* REQUIRED WORK
Nothing except the pictures should be left out when you reproduce the listing exactly.

* EXERCISE DATA
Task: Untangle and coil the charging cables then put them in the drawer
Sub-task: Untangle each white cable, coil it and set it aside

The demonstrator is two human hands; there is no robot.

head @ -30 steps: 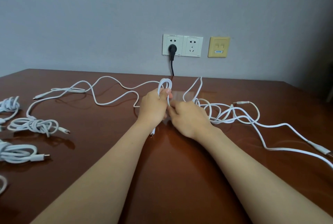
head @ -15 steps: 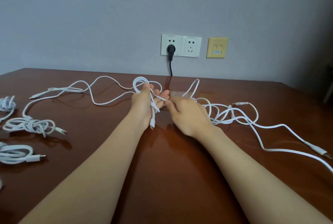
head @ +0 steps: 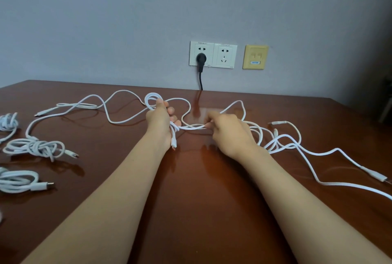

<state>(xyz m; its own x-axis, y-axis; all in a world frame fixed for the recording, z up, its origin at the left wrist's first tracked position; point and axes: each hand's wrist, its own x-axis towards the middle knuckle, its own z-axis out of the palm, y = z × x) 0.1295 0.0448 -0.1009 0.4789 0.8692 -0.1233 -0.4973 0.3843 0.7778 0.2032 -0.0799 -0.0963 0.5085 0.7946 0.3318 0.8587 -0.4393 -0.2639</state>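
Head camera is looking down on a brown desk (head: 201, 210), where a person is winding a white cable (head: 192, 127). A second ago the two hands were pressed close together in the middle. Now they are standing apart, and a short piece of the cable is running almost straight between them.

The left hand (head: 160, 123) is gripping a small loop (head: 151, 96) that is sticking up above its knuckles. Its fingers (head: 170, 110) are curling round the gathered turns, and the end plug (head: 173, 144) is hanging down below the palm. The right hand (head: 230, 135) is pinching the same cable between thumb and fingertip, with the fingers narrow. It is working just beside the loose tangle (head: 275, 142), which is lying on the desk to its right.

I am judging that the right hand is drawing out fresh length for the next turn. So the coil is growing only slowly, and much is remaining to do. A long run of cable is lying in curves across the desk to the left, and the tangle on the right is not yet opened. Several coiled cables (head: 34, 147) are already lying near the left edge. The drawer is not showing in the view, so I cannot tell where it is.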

* OUTPUT OF THE EXERCISE
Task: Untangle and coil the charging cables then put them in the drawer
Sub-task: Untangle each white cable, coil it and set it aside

The demonstrator is two human hands; there is no robot.

head @ -30 steps: 
head @ -15 steps: 
head @ +0 steps: 

<state>(xyz m; its own x-axis, y-axis; all in a world frame fixed for the recording, z up, its origin at the left wrist's first tracked position; point and axes: each hand's wrist, its own x-axis towards the middle knuckle, its own z-axis out of the palm, y = z × x) 0.1295 0.0448 -0.1009 0.4789 0.8692 -0.1233 -0.4973 0.3843 0.7778 0.2032 -0.0799 -0.0963 0.5085 0.7946 0.3318 0.8587 -0.4393 -0.2639</state>
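Head camera is looking down on a brown desk (head: 201, 210), where a person is winding a white cable (head: 192, 127). A second ago the two hands were pressed close together in the middle. Now they are standing apart, and a short piece of the cable is running almost straight between them.

The left hand (head: 160, 123) is gripping a small loop (head: 151, 96) that is sticking up above its knuckles. Its fingers (head: 170, 110) are curling round the gathered turns, and the end plug (head: 173, 144) is hanging down below the palm. The right hand (head: 230, 135) is pinching the same cable between thumb and fingertip, with the fingers narrow. It is working just beside the loose tangle (head: 275, 142), which is lying on the desk to its right.

I am judging that the right hand is drawing out fresh length for the next turn. So the coil is growing only slowly, and much is remaining to do. A long run of cable is lying in curves across the desk to the left, and the tangle on the right is not yet opened. Several coiled cables (head: 34, 147) are already lying near the left edge. The drawer is not showing in the view, so I cannot tell where it is.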

None of the exercise remains to be done.